Post Reply 
Optimized Stack Operations
02-25-2019, 06:35 AM
Post: #1
Optimized Stack Operations
Hello all!

I'm developing a scientific RPN calculator with OLED Display, ATTINY85, 16 keys and a CR2032 battery - and I'm almost done.
As (flash) memory is (always) short (8.192 bytes) I have to implement a lot of functions by using the calculator itself (and not some bloated math library).
This can be done by calling basic subroutines (one byte commands) for stack operations.
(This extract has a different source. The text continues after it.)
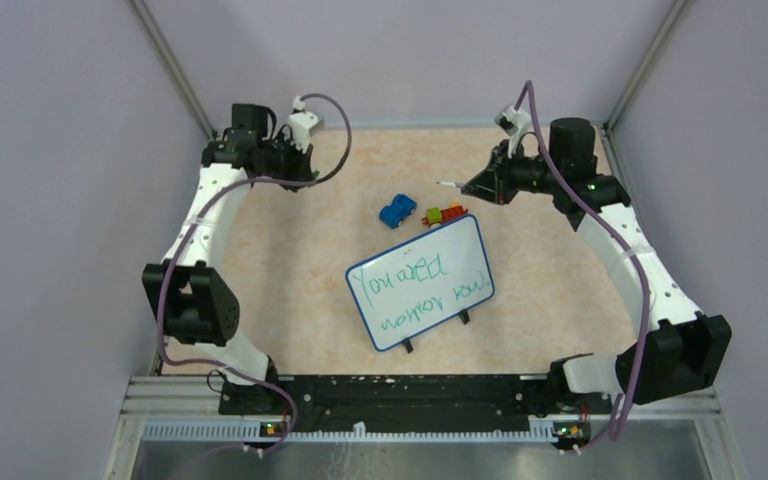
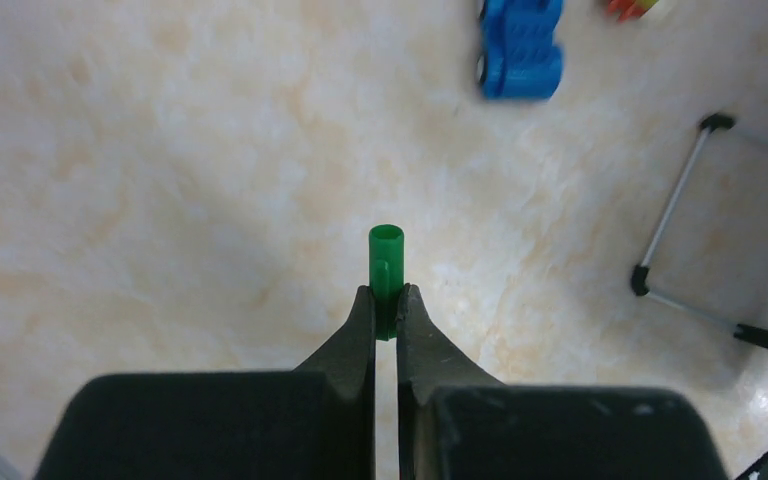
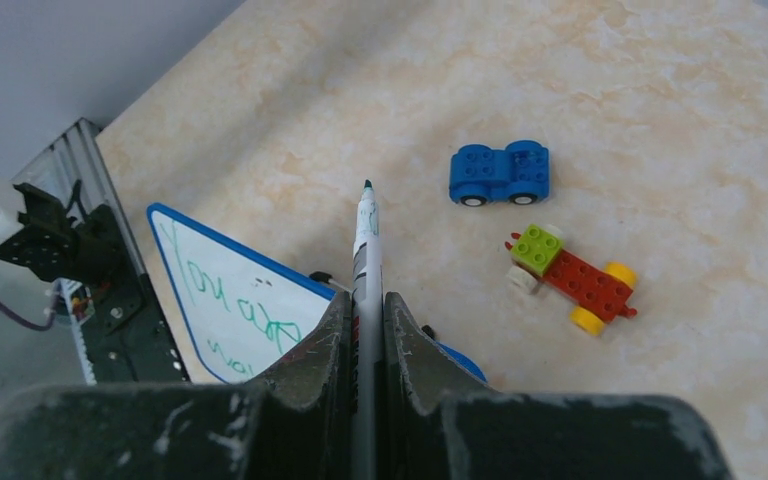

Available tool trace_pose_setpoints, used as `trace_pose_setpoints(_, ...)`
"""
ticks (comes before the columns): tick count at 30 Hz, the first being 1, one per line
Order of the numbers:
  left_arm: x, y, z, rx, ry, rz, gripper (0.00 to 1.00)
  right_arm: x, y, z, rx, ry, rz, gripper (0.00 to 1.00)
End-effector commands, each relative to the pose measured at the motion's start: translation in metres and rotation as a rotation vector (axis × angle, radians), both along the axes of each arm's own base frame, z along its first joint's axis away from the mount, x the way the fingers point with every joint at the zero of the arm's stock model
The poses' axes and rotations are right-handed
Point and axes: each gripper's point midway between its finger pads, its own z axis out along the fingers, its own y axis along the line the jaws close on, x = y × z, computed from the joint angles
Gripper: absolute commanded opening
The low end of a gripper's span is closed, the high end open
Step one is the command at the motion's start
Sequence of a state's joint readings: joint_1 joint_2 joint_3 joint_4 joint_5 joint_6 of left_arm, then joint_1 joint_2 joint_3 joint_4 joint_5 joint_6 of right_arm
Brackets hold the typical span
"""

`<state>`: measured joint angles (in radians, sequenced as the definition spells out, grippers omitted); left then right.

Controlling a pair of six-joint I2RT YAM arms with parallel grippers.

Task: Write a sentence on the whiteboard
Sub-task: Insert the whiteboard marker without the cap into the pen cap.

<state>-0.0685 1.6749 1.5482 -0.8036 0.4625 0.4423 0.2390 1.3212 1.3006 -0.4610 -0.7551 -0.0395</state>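
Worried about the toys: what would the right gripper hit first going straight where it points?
Likely bare table: the marker in the right gripper aims beside the blue car, not at it; depth unclear.

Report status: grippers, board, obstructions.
Left gripper shut on green cap. Right gripper shut on marker, uncapped, off the whiteboard. Sentence written. Blue car, red car by its far edge.

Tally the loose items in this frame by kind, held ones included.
Whiteboard: 1
Toy cars: 2 (blue car, red brick car)
Marker: 1
Green marker cap: 1
Total: 5
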Motion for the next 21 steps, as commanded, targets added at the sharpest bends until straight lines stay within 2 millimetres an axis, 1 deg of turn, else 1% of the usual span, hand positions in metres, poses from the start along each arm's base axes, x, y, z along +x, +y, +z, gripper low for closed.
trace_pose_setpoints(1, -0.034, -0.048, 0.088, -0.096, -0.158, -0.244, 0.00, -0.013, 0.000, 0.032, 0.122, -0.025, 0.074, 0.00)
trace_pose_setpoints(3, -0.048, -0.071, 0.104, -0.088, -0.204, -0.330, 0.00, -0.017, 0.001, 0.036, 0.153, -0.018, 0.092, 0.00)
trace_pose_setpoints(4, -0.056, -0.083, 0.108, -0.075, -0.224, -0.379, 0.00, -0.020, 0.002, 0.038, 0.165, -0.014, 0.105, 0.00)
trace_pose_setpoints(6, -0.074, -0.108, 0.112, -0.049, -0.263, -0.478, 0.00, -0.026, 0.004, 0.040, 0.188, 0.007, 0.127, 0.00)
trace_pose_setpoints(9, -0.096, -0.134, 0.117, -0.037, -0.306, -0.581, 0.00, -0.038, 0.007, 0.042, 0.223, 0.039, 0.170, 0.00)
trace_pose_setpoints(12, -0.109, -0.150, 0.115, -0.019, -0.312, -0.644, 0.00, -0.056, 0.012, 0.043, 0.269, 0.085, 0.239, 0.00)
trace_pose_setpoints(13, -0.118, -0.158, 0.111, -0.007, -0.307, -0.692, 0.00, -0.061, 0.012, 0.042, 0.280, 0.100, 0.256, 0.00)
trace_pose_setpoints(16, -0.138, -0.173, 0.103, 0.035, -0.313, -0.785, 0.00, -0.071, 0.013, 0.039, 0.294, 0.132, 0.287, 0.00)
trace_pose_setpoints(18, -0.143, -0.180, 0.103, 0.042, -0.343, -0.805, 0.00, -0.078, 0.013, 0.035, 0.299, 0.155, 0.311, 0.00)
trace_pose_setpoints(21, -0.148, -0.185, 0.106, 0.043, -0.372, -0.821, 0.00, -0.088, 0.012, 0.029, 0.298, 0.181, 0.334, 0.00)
For example to calculate the cosine of x (cos(x)) I have to use the (intrinsic) sine function and calculating sqrt(1-sin(x)*sin(x)) with stack operations - and use these steps:
Code:
SIN ENTER * CHS 1 + SQRT

Many other functions are implemented like this:
Code:

      COS (Cosine)
        COMMANDS (5): SIN ENTER * CHS 1 + SQRT

        Converts    4 mem  -    to:     -
        stack[]     ---------         -----
        (incl.      3  t   -            -        cos(x) = sqrt(1 - sin(x)*sin(x))
        mem)        2  z   -            -
        from:       1  y   -            -
                    0  x   x          cos(x)


      TAN (Tangent)
        COMMANDS (9): SIN ENTER ENTER * CHS 1 + SQRT /

        Converts    4 mem  -    to:     -
        stack[]     ---------         -----               sin(x)          sin(x)
        (incl.      3  t   -            -        tan(x) = ------ = -----------------------
        mem)        2  z   -            -                 cos(x)   sqrt(1 - sin(x)*sin(x))
        from:       1  y   -            -
                    0  x   x          tan(x)


      ACOS (Arcus Cosine)
        COMMANDS (4): ASIN CHS 90 +

        Converts    4 mem  -    to:     -
        stack[]     ---------         ------
        (incl.      3  t   -            -        acos(x) = 90 - asin(x)
        mem)        2  z   -            -
        from:       1  y   -            -
                    0  x   x          acos(x)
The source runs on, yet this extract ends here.